The Barefoot Believers Read online




  The Barefoot Believers

  ANNIE JONES

  Published by Steeple Hill Books™

  For Sarah

  God holds you in the palm of his hand, and our

  family holds you always in the depths of our

  hearts.

  Contents

  Chapter One

  Chapter Two

  Chapter Three

  Chapter Four

  Chapter Five

  Chapter Six

  Chapter Seven

  Chapter Eight

  Chapter Nine

  Chapter Ten

  Chapter Eleven

  Chapter Twelve

  Chapter Thirteen

  Chapter Fourteen

  Chapter Fifteen

  Chapter Sixteen

  Chapter Seventeen

  Chapter Eighteen

  Chapter Nineteen

  Chapter Twenty

  Chapter One

  Good ol’ Kate.

  Kate the bossy.

  Kate the brave.

  Kate the buttinsky.

  Capable Kate. Commanding Kate. Clever Kate.

  Even She’s-So-Cranky-She-Needs-a-Date Kate.

  Podiatrist Kate Cromwell would have gladly (gladly as in mustering up a genuine laugh, a less than enthusiastic smile and pleading, “Fun’s over, knock it off now” between gritted teeth) answered to them all.

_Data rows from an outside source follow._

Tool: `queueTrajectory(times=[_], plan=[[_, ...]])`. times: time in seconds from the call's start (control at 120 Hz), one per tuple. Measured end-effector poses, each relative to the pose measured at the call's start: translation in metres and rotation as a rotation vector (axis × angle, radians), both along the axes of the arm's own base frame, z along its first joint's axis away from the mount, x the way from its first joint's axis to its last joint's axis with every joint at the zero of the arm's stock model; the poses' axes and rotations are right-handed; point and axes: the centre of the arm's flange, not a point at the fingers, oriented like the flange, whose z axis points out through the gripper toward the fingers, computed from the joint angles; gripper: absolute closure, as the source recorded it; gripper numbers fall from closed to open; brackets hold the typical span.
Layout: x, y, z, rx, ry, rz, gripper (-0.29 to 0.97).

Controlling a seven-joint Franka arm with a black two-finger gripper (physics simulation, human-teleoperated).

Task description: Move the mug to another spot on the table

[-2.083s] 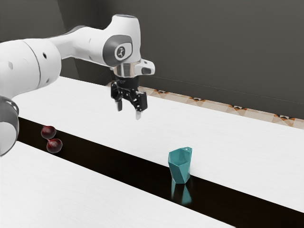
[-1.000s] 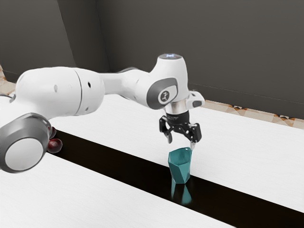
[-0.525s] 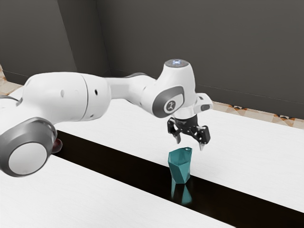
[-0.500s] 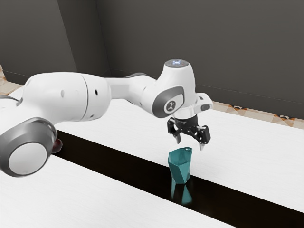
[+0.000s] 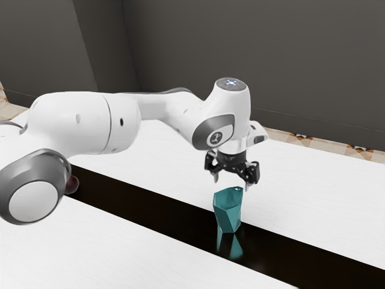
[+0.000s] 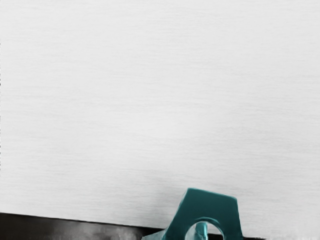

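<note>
Fingers point(image 5: 230, 182) spread just above mug point(image 5: 228, 212); red fruit point(image 5: 74, 182) well apart, behind arm point(image 5: 90, 129)

Teal mug point(image 5: 228, 211) standing upright, all angular facets, narrower at the foot than at the open rim. It sits on the glossy black stripe point(image 5: 150, 205) running across the white bench point(image 5: 313, 180), right at the stripe's far edge, its reflection showing in the black just below. The small handle point(image 6: 210, 205), with a hole through it, juts out near the rim on the side facing that far edge.
</note>
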Motion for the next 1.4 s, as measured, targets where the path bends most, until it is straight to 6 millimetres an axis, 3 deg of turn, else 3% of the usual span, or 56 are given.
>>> queueTrajectory(times=[0.208,0.508,1.217,1.4], plan=[[0.003,-0.026,0.011,-0.019,0.048,0.017,0.00],[0.017,-0.020,0.004,0.006,0.070,0.027,0.00],[0.017,-0.019,-0.041,0.004,0.112,-0.039,0.01],[0.017,-0.022,-0.043,-0.015,0.105,-0.047,0.02]])
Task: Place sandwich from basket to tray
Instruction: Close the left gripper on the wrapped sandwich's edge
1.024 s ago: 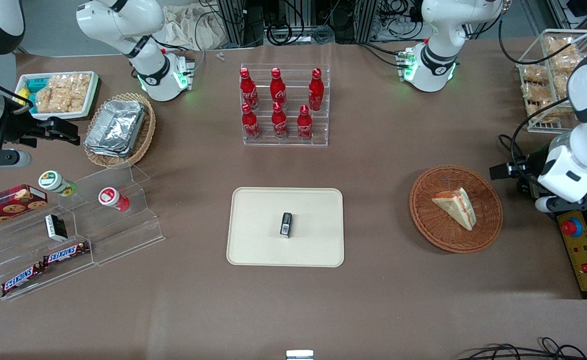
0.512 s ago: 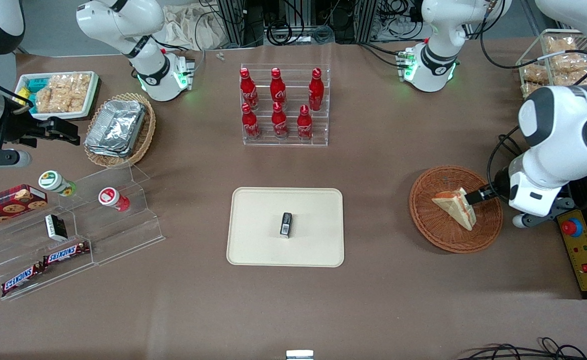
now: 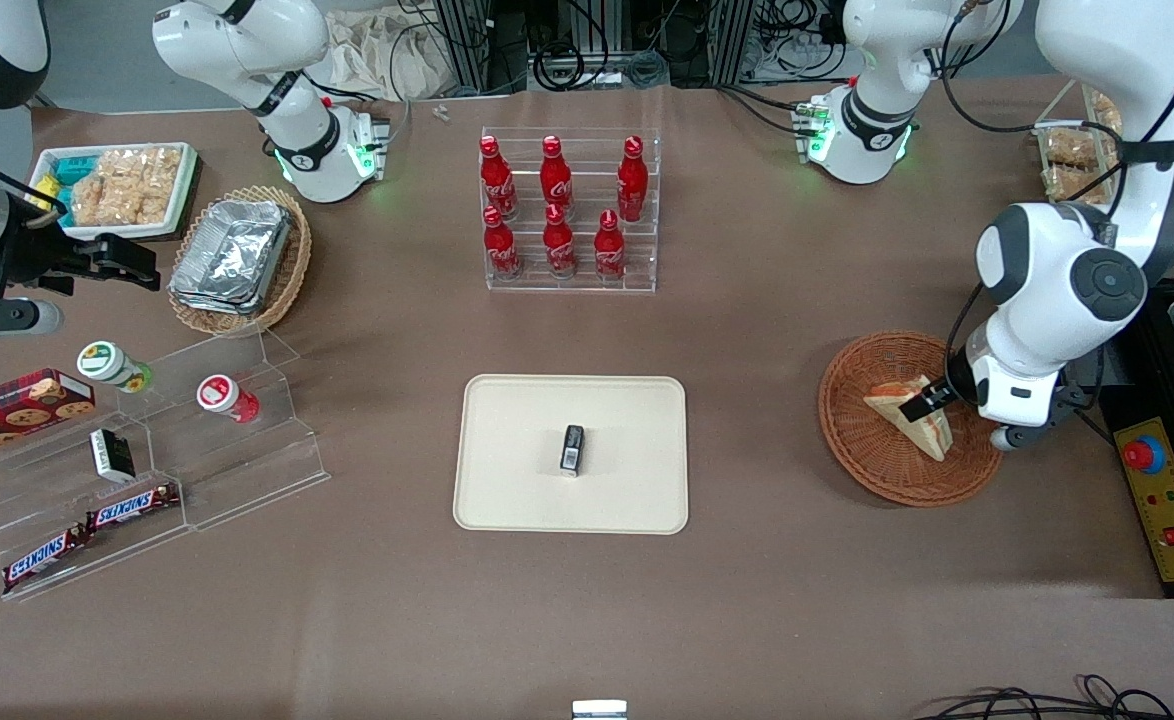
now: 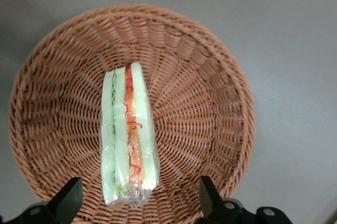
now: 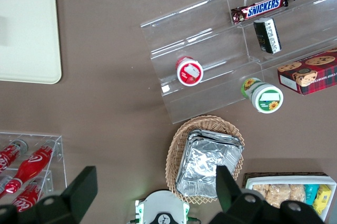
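Note:
The sandwich [image 3: 932,432] lies in the reddish-brown wicker basket [image 3: 862,455] toward the working arm's end of the table. It is a plastic-wrapped wedge of pale bread with red-orange and green filling. My left gripper [image 3: 925,408] hangs just above it, open and empty. In the left wrist view the sandwich [image 4: 129,134] rests filling-edge up in the basket [image 4: 210,103]. The gripper [image 4: 138,203] has one finger on each side of the wedge's end, with neither touching it. The cream-beige tray [image 3: 517,420] sits at the table's middle and holds a small black object [image 3: 572,448].
An acrylic rack of red bottles [image 3: 567,215] stands farther from the camera than the tray. A yellow control box with a red button [image 3: 1162,500] lies beside the basket. A tan basket of foil containers [image 3: 237,260] and an acrylic snack stand [image 3: 147,450] sit toward the parked arm's end.
My left arm has swung in from the table's edge over the basket. The gripper now hangs open above the sandwich, which has not moved.

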Available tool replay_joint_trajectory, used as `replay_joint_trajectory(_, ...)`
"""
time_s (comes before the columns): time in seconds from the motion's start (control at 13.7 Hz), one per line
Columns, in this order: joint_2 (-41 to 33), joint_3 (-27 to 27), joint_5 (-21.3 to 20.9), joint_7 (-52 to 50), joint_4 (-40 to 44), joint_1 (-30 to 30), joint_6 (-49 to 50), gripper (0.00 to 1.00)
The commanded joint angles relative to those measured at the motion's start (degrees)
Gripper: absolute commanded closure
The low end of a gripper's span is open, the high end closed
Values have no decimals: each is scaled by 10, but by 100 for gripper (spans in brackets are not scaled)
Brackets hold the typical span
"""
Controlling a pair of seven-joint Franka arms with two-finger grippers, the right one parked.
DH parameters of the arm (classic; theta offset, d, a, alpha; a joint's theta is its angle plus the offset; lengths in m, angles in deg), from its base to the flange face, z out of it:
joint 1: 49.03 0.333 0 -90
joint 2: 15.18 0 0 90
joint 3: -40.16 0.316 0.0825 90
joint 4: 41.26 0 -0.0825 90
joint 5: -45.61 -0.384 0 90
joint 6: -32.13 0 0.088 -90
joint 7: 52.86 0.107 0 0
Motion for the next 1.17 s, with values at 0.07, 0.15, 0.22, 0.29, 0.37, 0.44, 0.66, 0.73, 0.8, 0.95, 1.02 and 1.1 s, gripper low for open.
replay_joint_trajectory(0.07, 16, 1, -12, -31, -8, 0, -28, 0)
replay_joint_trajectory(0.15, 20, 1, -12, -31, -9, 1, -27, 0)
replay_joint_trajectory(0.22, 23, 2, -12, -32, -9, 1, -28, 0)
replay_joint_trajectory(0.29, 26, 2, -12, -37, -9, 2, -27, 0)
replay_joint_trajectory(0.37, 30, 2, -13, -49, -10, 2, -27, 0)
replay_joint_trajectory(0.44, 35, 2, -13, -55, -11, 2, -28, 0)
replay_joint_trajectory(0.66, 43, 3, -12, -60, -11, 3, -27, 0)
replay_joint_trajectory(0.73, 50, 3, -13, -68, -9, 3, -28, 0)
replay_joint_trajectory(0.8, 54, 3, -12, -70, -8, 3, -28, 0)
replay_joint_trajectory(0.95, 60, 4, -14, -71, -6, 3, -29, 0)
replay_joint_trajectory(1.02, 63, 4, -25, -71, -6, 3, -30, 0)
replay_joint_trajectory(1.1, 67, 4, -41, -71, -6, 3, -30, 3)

  But the one name she would not respond to, the nickname she had worked long and hard to keep shoved down into the recesses of her long and vivid memory? The name she had vowed to keep off the tips of the tongues of anyone who knew her in the life she had so carefully crafted for herself over the last decade? The name given to her as a nervous, gangly child, always lurking about trying to listen in on grown-up conversations in hopes of finding out something, anything, that might answer some of her questions or help her learn how to heal her broken home? The name that reminded her of how she had, as a young woman, done a cold and hurtful thing that had cost her and two people she loved a chance for happiness as a family? That name she would not, could not, acknowledge, much less accept and respond to with a cheery smile.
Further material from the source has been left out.